Le co-fondateur d’Oonee est un grand défenseur des minorités et un amoureux sincère de son quartier. D’ailleurs il le photographie beaucoup (son Instagram est une petite pépite). 

Il annonçait il y a quelques mois être “une des premières entreprises détenues par des Black & Brown à avoir levé plus d’un million de dollars grâce au crowd-investing”. Il ajoutait que “bien que les règles strictes de la SEC empêchent souvent les classes populaires et les personnes à faible revenu d’investir, les plateformes de micro investissement sont un moyen de s’assurer que les communautés qui dépendent le plus d’Oonee peuvent être directement investies dans notre croissance et dans l’entreprise”. 

Oonee a également signé un partenariat avec LDU (Los Deliveristas Unidos). Comme l’indique l’entreprise : “cette association a été à l’avant-garde dans la compréhension des besoins des livreurs et dans la lutte pour des protections progressives pour ces travailleurs essentiels”. Oonee travaille ainsi pour offrir de meilleures options de recharge et de stationnement aux dizaines de milliers de cyclo-logisticiens qui travaillent dans les cinq arrondissements de NYC visés par le partenariat.

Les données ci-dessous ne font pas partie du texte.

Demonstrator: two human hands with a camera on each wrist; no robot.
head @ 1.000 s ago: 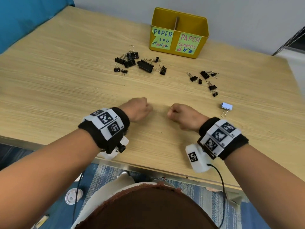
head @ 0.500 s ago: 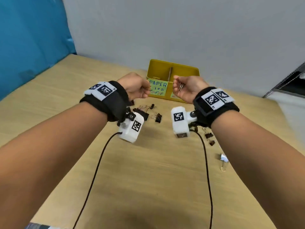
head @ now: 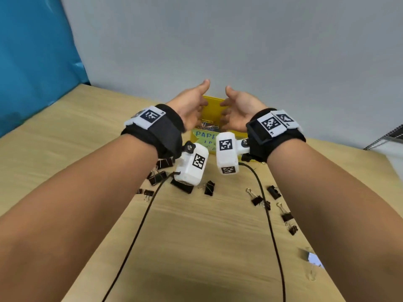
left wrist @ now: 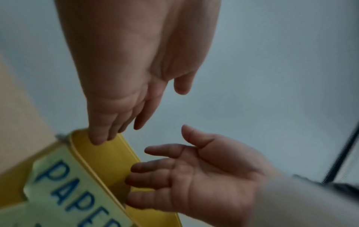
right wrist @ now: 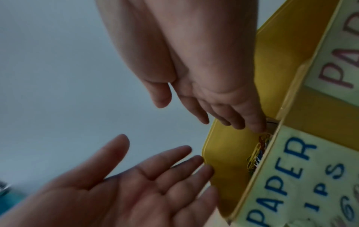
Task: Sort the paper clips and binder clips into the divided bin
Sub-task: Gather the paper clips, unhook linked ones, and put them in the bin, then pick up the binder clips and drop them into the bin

La sincérité et la défense des acteurs locaux ne font pas un business me direz vous… Alors, est-ce que les pods d’Oonee vont pousser comme des champignons à New York, ou dans d’autres villes ? Je ne suis ni spécialiste des business model ni devin. Est-ce que ce type d’équipements pourraient trouver un public en Europe ? Probablement pas. Le modèle d’Oonee basé sur la publicité a du sens mais il est adapté au modèle américain, et encore plus à celui de l’hypercentre de NYC. Comme le dit à juste titre Shabazz Stuart, “aux Etats-Unis, le stationnement sécurisé est un nice to have, que l’on peut traiter via l’advertising. En Europe, c’est un need to have, basé sur d’autres modèles d’exploitation”. Ce qui est sûr c’est que chaque mois, de nouveaux pods sont déployés, que de nouvelles villes sont dans le viseur de l’entreprise (ex : Philadelphie) et que cette dernière se lance désormais dans le projet OoneePower, en suivant exactement la même philosophie que pour OoneePod, mais cette fois ci adaptée à la recharge des batteries de vélos. Mais ça, je vous en parlerai plus tard cet été.